Boxer owners report that their dogs really do stand on their hind legs and bat with their front paws while playing. Not everyone shares the belief, however, that this is how the Boxer acquired his name. In fact, Andrew H. Brace, author of “Pet Owner’s Guide to the Boxer,” feels that it’s the least plausible explanation. In his view, it was unlikely that Germany, a country consumed with nationalism, “would give one of its most famous breeds a name so obviously anglicized.”
The name goes way back. Charles Dickens named the dog owned by John Peerybingle in “The Cricket on the Hearth” “Boxer,” a common dog name in the early 19th century, but there is historical evidence that the word is found even earlier. “Boxen,” the German verb for “jab” or “punch, as well as the noun, “Boxer” were common words in the 18th century. Brace, however, tilts towards the theory that an ancestor of the Boxer, the Bullenbeisser, was also known as “Boxl,” and that Boxer is a corruption of that word.
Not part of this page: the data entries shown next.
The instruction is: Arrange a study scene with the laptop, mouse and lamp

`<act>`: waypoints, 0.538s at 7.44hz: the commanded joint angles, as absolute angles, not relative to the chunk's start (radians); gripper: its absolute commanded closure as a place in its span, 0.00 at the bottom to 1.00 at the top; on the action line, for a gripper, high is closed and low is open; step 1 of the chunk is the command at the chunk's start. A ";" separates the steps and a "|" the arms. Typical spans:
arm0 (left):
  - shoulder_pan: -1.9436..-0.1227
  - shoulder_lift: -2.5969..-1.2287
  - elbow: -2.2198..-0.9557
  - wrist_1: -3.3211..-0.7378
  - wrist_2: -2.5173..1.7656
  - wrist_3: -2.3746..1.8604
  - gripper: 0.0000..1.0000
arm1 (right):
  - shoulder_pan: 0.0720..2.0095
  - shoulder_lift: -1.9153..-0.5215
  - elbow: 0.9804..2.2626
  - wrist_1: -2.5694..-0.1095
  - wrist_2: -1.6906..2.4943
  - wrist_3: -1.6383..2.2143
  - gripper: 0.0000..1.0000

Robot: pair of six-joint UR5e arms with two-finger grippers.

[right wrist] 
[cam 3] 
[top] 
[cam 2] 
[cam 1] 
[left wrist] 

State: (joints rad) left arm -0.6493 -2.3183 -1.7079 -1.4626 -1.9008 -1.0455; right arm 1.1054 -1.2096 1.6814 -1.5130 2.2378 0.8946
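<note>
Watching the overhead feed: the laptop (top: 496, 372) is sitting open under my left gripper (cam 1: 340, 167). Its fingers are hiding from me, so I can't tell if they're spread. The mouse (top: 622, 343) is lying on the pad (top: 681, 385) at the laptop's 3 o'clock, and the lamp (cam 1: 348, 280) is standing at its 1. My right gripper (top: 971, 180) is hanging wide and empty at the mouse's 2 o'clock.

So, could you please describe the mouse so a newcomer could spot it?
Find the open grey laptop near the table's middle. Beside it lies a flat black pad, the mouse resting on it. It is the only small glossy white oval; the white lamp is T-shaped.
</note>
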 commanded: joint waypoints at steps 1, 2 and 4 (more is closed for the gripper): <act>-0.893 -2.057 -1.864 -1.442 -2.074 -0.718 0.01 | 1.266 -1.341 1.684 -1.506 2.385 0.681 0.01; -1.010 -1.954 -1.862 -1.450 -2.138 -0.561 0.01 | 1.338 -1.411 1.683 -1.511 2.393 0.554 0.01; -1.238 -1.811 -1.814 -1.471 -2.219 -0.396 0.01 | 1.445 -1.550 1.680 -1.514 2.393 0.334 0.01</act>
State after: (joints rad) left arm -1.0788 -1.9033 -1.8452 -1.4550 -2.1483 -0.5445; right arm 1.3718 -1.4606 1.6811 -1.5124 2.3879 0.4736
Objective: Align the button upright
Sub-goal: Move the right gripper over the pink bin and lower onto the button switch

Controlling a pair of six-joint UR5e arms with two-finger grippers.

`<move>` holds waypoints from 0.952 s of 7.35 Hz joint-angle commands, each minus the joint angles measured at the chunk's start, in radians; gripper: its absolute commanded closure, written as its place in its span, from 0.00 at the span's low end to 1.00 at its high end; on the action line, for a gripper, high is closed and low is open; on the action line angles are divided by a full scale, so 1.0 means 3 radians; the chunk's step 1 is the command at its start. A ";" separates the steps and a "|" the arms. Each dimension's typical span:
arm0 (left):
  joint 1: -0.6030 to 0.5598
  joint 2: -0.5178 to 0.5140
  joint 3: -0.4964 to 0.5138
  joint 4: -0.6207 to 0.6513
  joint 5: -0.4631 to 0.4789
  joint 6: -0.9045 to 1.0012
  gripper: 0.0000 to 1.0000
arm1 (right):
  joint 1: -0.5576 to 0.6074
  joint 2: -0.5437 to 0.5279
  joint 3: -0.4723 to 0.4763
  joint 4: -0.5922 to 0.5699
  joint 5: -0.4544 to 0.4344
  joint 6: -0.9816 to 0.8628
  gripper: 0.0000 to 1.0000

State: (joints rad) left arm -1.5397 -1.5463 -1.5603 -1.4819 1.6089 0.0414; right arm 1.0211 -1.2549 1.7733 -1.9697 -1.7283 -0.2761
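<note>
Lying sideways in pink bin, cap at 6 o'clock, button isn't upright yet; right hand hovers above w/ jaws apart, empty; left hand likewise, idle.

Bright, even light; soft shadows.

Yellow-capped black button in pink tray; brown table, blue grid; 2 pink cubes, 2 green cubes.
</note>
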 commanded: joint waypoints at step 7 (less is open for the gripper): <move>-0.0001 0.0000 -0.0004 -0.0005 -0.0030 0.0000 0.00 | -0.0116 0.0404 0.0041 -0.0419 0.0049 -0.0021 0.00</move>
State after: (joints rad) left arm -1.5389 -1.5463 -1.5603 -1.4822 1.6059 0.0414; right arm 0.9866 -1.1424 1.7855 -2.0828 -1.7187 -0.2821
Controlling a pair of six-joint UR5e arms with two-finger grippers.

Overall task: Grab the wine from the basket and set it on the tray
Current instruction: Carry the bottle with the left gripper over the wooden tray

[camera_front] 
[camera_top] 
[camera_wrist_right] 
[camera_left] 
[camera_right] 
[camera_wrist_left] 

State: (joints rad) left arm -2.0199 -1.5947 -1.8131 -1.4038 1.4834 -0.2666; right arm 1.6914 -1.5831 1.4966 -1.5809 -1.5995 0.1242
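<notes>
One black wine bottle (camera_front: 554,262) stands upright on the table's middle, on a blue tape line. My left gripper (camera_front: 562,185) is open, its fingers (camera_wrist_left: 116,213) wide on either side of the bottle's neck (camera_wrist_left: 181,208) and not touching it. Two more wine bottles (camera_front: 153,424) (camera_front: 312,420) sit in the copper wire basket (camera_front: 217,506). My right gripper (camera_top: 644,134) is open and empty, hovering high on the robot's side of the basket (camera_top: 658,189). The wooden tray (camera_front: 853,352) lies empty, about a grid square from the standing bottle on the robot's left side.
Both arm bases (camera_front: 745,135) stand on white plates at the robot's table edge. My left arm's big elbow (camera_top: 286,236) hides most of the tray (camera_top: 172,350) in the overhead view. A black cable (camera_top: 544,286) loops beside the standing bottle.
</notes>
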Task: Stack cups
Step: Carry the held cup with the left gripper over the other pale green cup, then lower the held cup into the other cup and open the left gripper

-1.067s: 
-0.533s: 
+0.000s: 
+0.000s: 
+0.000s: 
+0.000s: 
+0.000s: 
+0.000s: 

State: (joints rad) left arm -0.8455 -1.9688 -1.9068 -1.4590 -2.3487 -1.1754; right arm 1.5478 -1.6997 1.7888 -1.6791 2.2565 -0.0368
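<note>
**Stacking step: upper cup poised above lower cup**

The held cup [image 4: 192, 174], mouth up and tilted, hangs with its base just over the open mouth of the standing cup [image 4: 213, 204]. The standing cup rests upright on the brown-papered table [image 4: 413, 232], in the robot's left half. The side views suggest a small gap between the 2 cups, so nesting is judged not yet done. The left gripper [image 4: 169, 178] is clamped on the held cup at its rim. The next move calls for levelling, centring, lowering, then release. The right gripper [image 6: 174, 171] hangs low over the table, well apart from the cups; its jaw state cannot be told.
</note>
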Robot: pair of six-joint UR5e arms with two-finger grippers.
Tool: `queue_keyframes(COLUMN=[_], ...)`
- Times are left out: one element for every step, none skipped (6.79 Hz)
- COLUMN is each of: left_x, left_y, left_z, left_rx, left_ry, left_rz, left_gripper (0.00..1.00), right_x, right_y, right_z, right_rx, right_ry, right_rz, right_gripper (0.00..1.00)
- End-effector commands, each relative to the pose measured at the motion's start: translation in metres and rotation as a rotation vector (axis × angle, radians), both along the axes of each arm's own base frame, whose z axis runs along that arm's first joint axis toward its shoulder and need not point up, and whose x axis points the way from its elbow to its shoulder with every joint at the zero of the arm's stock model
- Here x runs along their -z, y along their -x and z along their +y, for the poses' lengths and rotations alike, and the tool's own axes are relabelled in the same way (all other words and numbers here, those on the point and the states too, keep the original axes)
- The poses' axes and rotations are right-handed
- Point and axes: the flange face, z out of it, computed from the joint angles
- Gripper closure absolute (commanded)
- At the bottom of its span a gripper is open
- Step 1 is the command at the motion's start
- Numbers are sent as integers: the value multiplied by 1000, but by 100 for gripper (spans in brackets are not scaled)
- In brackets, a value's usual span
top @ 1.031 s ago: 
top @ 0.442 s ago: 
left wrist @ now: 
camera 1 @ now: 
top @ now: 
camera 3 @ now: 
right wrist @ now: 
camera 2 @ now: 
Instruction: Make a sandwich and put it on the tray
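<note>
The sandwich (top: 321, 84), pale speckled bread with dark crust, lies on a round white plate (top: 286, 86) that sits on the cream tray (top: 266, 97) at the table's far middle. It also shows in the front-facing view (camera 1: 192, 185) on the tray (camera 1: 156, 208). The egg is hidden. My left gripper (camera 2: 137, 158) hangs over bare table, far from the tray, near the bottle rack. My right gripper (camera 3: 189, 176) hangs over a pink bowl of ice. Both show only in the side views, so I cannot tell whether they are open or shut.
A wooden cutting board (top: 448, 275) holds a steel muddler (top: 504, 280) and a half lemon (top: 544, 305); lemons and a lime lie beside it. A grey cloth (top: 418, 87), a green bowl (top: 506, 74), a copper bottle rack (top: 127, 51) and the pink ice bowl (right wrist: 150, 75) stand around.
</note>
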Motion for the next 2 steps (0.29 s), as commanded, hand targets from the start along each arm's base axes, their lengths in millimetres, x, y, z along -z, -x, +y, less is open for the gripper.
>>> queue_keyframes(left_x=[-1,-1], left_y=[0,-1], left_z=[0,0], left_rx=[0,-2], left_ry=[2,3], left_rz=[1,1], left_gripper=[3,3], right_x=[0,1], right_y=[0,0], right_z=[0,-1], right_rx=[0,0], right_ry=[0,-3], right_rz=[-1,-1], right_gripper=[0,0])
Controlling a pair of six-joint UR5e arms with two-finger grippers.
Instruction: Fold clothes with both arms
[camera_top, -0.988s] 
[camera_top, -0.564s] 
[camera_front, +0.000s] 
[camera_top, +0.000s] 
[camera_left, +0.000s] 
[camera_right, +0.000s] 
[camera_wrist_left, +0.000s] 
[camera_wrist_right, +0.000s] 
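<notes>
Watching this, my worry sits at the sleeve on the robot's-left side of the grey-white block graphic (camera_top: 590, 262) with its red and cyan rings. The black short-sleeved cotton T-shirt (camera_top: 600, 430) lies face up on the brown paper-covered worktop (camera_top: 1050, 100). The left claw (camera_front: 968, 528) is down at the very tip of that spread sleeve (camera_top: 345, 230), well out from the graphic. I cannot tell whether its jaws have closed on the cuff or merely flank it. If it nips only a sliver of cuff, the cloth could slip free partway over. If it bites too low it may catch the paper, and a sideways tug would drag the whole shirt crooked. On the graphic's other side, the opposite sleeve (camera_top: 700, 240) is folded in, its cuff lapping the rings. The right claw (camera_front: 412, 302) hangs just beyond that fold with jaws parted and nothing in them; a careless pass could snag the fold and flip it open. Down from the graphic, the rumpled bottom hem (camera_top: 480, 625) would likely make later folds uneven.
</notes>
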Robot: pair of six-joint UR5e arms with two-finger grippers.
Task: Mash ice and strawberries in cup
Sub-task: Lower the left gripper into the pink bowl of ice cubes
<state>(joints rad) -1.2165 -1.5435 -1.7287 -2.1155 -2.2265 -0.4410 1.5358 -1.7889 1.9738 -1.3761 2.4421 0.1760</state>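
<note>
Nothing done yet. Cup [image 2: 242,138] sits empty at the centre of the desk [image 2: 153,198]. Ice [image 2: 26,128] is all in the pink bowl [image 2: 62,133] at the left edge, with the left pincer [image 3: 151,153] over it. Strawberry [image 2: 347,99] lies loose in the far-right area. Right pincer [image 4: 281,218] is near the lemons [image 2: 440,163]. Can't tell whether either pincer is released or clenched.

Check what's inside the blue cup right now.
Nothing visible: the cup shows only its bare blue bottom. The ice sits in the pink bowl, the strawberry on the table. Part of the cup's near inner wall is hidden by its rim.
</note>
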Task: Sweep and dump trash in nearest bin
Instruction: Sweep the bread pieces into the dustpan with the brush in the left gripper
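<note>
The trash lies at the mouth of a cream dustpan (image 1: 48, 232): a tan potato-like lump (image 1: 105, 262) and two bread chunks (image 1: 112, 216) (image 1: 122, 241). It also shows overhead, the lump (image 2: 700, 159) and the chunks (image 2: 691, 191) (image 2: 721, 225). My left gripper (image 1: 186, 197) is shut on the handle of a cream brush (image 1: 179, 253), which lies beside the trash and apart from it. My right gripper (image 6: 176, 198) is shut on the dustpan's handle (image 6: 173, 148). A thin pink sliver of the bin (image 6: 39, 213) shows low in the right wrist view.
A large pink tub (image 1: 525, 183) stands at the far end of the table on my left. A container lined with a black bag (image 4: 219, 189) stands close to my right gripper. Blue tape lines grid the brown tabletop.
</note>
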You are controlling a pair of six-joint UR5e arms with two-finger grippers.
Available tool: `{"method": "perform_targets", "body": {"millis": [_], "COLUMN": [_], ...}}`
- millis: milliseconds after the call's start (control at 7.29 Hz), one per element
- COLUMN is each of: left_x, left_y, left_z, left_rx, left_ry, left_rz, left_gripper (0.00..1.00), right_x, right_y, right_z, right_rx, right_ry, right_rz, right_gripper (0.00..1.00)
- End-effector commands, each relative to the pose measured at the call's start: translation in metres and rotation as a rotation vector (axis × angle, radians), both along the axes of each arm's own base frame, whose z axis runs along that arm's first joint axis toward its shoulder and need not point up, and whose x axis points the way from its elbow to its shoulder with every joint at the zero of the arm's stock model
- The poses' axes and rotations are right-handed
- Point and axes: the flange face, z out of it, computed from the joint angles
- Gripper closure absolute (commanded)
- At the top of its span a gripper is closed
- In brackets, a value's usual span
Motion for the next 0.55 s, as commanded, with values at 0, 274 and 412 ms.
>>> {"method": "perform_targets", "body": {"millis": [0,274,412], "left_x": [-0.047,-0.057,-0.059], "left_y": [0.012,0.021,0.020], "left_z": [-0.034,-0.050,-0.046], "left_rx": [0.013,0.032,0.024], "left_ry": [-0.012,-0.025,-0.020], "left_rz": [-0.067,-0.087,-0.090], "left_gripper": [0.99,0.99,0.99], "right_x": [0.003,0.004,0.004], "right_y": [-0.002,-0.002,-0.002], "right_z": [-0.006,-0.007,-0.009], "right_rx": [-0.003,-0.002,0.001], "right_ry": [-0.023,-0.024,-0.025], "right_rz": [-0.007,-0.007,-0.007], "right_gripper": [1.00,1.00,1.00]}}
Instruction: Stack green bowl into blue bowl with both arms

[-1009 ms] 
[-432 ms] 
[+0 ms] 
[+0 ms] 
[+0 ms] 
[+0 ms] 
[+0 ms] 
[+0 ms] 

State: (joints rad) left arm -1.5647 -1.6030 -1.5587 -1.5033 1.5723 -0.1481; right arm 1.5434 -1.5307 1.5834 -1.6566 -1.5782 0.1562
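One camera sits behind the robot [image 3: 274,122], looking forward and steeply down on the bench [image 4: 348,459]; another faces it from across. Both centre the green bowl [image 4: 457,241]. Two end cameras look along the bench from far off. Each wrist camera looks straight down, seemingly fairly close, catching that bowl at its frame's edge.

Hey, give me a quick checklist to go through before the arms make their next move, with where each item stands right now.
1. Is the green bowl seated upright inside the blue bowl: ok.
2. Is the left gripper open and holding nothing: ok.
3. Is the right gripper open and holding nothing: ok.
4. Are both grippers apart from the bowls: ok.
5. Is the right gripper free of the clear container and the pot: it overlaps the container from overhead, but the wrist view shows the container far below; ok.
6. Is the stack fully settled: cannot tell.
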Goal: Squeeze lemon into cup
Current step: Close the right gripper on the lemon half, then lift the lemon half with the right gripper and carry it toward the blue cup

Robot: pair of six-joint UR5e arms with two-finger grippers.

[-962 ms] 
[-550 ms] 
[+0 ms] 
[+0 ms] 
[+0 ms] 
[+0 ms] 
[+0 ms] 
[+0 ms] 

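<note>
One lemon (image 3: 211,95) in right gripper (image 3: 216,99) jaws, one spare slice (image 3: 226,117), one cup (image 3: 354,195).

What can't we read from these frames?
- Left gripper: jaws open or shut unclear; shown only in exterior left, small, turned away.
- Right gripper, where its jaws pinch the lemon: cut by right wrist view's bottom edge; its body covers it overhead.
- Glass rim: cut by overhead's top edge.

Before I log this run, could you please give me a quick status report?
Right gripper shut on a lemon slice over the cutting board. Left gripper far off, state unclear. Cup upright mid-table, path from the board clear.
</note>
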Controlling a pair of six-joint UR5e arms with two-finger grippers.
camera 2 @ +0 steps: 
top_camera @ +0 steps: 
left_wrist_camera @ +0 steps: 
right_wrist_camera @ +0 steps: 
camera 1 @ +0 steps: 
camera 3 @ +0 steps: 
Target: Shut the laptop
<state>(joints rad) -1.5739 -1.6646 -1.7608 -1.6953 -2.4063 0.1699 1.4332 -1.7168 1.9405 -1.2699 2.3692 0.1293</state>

There’s no shortage of other theories. Guillaume de Lavigne mentions in Draft Dogs, Past and Present, that in Munich, a group of dogs who were the result of crosses between the Bullenbeisser and other similar breeds were called “Bierboxer,” perhaps an allusion to the beer gardens frequented by Münchner and Münchnerin and their dogs. Boxer, then, could be either a corruption or a contraction of “Bierboxer.” According to the publication, Country Life, by the late 19th century, the name “Boxer” was coined to differentiate the breed from Bulldogs.